ROFLMAO! Oh, that's rich! 

I have a neighbor who has a Doodle with hair from hell (and he stinks, too)! LOL She's mad because Gus sheds all over the place, has wavy hair in some spots, and straight in others, and her groomer charges her an arm and a leg! She said the breeder told her that the dog would have all of the atributes of the Poodle (skin and hair and brain wise), plus the good points of a Lab. NOT. He drools, smears snot on her walls, sheds, he stinks, and lumbers around the house like a bull in a china shop, so UNLIKE Poodles. She's got to give him a bath every 2 wks., which is a real ordeal because of that hair, and all the work involved blow drying it out and brushing. I told her to tell her groomer to shave him down all over with a #7! Well, Gus is lovable, bless his heart. Every time Melody sees me with Maddy and Bo she taps herself on the head and says, "shoulda got a Poodle!" LOL



> Anyway, my standard Riley is going thru his "coat change"--he turned a year this week. Well, despite the fact I comb and brush him at least twice a week his legs were matty .
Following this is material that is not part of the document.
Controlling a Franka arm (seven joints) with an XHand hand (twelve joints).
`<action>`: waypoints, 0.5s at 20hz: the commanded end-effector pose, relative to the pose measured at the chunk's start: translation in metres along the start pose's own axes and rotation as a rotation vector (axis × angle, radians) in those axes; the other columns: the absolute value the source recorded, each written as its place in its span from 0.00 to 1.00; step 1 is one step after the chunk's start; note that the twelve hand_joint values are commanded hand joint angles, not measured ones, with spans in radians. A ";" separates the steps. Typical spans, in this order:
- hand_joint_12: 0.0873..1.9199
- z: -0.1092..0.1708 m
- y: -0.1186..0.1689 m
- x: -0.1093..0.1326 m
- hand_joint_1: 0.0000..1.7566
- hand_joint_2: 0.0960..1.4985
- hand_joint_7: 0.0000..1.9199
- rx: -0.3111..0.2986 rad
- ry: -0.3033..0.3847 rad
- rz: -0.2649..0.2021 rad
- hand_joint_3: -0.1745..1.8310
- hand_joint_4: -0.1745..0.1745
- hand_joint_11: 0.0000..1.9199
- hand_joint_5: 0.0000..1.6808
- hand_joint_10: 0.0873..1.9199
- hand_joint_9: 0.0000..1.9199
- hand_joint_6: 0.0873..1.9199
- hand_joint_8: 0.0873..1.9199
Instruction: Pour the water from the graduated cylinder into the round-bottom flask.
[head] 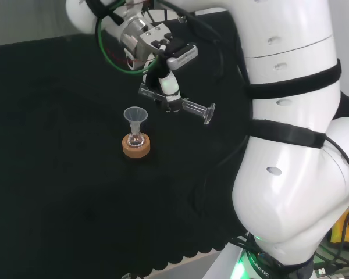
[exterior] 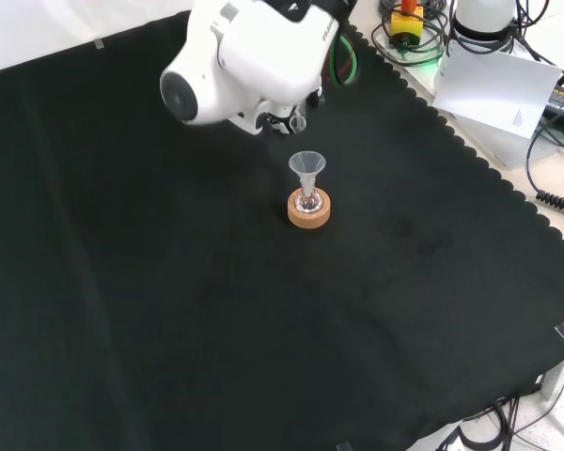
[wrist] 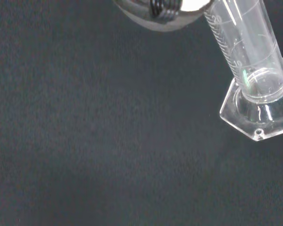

Coat change can be rough! Go to Sallys Beauty Supply and grab some jars of moisturizer for African American hair - even the Pink Lotion works pretty well. Put a glob on the palm of your hand, rub together, and then slather onto Riley's legs, going against the grain, so you get it right down to the skin. First use your pin brush, then use your slicker, and the steel comb. You can use this between baths, too, to keep the matting down (use a smaller amount). It looks like the hair will be oily at first, but give it a couple of hours. The hair stays very, very nice, and less chance of breakage when trying to get those pesky matts out. I shave FFT once a week, and do the rest every 4 weeks.


----------



## Ginny01OT (Dec 3, 2006)

Thanks so much guys for your nice comments (Sunsiberians) and the great advice (Poodleholic)


----------